Testing only on ChatGPT. Each of the AI engines has different training and sources. A brand can be visible to Perplexity (which draws from the web in real time) and invisible to Claude (which has a stricter knowledge cutoff). Go to at least three engines.
Accepting the first answer as gospel. If the model says “you’re missing a presence on Wikipedia”, it doesn’t mean you should rush to create a Wikipedia entry. It means you need to understand why you don’t have equivalent signals that make you readable. The Wikipedia entry is one of the ways, not the only one.
Asking without naming the competitors. The AI reveals far more when it can compare. Prompt 4 in the sequence above is the one that produces the most actionable indications. Skipping it halves the value of the test.

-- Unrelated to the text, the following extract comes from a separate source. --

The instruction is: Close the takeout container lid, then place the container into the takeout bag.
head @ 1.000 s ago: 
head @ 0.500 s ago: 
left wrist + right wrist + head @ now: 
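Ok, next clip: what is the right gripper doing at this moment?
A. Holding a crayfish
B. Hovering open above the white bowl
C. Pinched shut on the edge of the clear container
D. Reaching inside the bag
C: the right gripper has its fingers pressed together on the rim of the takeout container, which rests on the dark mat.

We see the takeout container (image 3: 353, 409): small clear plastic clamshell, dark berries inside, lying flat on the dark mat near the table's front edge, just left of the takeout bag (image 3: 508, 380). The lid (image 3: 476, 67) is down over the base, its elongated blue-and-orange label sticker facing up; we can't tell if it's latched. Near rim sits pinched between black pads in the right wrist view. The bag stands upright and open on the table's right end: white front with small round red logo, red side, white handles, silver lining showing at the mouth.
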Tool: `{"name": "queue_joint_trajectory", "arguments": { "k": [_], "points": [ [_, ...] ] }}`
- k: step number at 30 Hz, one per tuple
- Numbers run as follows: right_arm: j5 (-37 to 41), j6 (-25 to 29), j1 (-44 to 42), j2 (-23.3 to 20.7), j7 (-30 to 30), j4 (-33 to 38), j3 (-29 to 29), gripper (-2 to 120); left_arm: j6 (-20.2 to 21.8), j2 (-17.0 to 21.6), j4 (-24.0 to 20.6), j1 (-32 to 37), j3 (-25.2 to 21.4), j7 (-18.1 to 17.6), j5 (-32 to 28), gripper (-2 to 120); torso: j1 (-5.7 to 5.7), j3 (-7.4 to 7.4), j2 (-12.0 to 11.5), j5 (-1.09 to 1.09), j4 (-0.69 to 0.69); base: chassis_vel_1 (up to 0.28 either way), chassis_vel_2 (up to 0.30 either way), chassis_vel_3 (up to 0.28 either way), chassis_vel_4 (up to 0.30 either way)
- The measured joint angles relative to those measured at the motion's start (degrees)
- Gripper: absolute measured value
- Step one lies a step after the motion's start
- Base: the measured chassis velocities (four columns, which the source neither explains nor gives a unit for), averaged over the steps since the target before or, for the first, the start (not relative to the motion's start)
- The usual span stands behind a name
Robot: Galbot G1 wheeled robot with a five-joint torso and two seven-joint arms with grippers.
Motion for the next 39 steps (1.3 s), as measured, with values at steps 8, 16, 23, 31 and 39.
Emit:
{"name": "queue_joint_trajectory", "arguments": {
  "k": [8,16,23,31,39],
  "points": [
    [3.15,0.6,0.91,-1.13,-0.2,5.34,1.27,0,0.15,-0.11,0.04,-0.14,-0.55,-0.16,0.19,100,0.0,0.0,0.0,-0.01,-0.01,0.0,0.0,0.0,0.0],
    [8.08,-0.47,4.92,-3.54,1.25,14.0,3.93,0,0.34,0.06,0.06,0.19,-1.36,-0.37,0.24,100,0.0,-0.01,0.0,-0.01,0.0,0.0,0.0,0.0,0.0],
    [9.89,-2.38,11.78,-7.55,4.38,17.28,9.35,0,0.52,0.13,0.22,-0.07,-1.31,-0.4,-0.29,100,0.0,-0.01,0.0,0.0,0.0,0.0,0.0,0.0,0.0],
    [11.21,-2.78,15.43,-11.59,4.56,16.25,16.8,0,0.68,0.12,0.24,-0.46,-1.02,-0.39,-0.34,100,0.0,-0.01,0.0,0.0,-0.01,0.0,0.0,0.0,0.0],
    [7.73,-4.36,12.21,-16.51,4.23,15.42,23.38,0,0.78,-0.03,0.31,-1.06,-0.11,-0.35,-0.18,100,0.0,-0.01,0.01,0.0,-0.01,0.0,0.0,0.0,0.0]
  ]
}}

Not keeping the answers. If you don’t save screenshots or copy-paste the answers of each test, in six months you’ll have no way to measure progress. Create a Google sheet with columns: date, AI engine, reliability score (confidence), gaps cited, prompt used. That way the self-audit becomes a time series, not an anecdote.

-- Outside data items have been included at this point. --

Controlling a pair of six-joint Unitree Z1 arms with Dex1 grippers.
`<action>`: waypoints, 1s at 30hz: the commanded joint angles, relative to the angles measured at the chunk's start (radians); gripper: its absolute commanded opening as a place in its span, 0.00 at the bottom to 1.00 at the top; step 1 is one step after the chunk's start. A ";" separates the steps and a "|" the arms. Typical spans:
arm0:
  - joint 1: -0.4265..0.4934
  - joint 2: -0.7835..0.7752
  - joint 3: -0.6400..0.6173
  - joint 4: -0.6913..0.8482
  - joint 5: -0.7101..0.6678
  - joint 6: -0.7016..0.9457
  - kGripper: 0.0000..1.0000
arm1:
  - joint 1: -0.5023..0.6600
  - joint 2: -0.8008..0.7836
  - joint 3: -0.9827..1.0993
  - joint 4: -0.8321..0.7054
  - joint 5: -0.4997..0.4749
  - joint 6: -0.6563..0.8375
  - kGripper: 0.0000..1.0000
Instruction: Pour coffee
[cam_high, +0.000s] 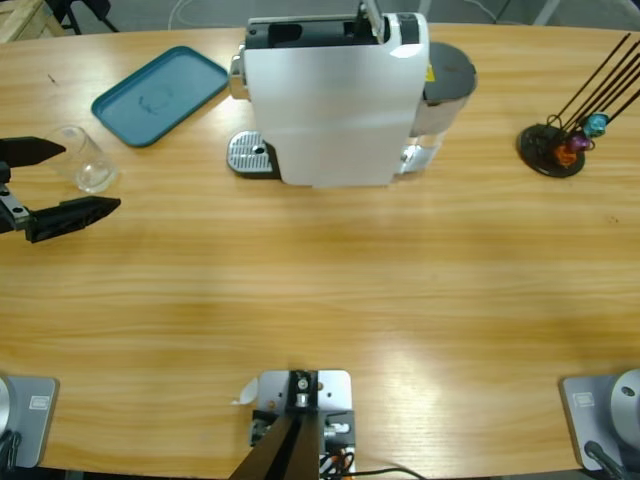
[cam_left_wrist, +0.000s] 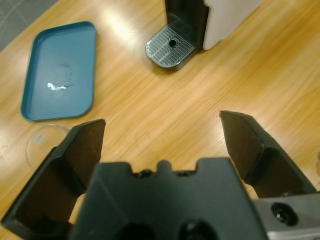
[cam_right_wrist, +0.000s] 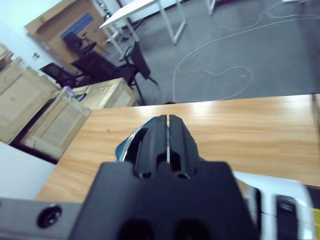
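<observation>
Your left gripper (cam_high: 62, 180), jaws wide and empty, flanks the upright glass (cam_high: 84, 160); only the right wrist view shows your right gripper (cam_right_wrist: 168, 131), pressed closed.

In the left wrist view, the left gripper (cam_left_wrist: 162, 145) hides most of the clear glass (cam_left_wrist: 41, 142). Whether the glass holds any coffee cannot be told. The coffee machine (cam_left_wrist: 210, 22) is cut off by the top edge there.
</observation>
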 joint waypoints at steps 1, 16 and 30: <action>-0.011 0.014 0.042 -0.002 0.004 -0.018 1.00 | 0.055 0.154 0.012 -0.014 0.050 0.010 0.00; -0.011 0.014 0.036 0.001 0.006 -0.018 1.00 | 0.075 0.223 0.097 -0.055 0.133 0.010 0.00; -0.011 0.030 0.031 0.005 0.006 -0.019 1.00 | 0.016 0.284 0.171 -0.111 0.193 -0.031 0.00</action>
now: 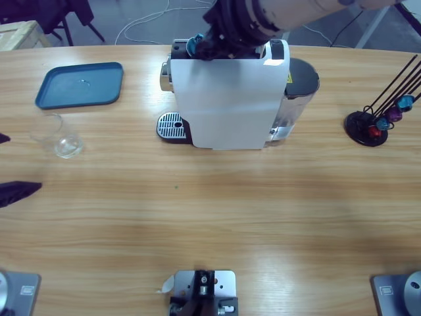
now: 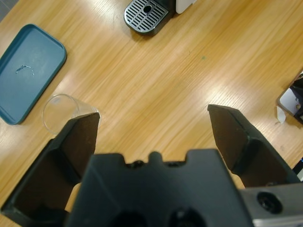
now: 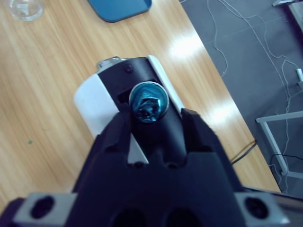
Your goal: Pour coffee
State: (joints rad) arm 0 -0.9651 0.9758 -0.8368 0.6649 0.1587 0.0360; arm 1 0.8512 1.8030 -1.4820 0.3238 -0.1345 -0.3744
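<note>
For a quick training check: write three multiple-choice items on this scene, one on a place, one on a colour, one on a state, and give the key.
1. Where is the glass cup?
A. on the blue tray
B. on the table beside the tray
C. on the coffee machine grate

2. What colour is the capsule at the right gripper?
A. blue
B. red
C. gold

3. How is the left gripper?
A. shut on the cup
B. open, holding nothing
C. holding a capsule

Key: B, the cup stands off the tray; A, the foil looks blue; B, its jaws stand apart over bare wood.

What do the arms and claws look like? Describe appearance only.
The left claw is black: two broad wedge jaws on a blocky body, silver plate beside it. The right claw is black too, on a silver-grey bracket with round holes; its arm is a pale silver tube.
</note>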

What to do concretely after the self-audit
- Extract from the AI answer the 3 gaps cited most frequently across the three engines
- Compare with the 3-5 competitors the model cites first in your sector: what they have that you don’t
- For each gap, decide whether it’s structural (it needs an entity building intervention, author recognition, schema) or coverage-related (it needs content)

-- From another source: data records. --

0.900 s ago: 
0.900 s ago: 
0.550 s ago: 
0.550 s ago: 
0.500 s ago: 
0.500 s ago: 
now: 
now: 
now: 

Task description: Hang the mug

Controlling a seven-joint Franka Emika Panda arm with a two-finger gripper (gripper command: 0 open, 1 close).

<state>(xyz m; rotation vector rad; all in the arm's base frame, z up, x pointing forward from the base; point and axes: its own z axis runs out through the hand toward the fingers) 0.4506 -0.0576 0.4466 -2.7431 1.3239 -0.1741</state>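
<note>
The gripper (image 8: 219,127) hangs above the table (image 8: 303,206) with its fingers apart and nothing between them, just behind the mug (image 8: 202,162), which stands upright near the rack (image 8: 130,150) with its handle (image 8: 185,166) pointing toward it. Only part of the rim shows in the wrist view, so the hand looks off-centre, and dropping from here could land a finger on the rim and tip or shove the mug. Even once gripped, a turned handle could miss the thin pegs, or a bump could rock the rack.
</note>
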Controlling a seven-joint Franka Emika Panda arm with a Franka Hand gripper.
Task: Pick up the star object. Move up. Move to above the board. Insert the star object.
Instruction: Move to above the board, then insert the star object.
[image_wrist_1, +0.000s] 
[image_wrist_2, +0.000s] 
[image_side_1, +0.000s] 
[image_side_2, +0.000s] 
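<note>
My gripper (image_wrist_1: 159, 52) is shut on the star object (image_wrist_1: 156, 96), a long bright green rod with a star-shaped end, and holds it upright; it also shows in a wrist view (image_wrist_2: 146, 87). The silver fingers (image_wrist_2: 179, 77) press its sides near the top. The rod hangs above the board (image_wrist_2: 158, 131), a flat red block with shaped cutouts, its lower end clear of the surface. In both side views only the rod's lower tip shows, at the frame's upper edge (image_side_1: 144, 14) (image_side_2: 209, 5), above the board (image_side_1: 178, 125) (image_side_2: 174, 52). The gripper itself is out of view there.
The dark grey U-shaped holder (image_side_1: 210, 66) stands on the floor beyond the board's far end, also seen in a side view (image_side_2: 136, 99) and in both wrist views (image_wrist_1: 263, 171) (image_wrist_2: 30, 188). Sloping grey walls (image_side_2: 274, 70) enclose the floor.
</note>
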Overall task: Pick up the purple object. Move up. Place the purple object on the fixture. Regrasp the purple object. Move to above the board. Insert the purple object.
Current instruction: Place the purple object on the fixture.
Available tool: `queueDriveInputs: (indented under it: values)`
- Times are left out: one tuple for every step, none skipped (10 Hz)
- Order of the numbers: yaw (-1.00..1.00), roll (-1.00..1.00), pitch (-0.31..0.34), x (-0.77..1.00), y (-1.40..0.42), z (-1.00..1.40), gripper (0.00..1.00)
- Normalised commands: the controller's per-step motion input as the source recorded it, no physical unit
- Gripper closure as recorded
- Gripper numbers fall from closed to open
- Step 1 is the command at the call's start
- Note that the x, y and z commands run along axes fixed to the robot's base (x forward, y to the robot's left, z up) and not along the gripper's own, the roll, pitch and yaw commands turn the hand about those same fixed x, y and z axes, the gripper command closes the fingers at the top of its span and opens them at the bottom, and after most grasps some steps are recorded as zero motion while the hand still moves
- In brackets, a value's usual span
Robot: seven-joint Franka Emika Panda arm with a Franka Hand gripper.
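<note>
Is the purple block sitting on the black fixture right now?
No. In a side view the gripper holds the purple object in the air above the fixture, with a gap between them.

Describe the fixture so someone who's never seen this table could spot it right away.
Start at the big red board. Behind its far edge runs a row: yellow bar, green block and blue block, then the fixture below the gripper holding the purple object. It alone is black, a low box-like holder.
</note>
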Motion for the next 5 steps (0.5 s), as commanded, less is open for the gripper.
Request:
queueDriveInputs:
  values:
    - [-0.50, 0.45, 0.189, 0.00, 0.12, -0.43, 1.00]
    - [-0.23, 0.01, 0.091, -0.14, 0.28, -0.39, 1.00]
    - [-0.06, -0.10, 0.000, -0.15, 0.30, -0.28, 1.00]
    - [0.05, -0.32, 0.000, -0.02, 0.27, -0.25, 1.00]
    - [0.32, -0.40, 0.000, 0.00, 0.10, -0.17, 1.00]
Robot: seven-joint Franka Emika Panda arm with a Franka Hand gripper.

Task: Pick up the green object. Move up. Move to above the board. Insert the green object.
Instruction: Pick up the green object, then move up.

- Repeat the test quarterly with the same prompt sequence: keep track of the reliability score over time
The goal isn’t to get the AI to say “I always recommend you”. The goal is to raise the confidence score from below 5 to above 7 over the next 6-9 months. When you get there, citations in AI answers start to appear on their own.
Where this goes from here
The self-audit is a diagnostic tool, not a continuous metric over time. To truly measure your visibility in AI answers you need objective and repeatable metrics: in the next articles of this series I’ll talk about the monthly AI visibility scorecard, the competitive comparison matrix and how to run an AI audit of competitors to build the baseline to start from.
The self-audit remains the first thing I do when a new client asks me “why do I never show up in AI answers?”. In 10 minutes the AI itself answers the question. It’s an honest and free starting point — then the real work begins.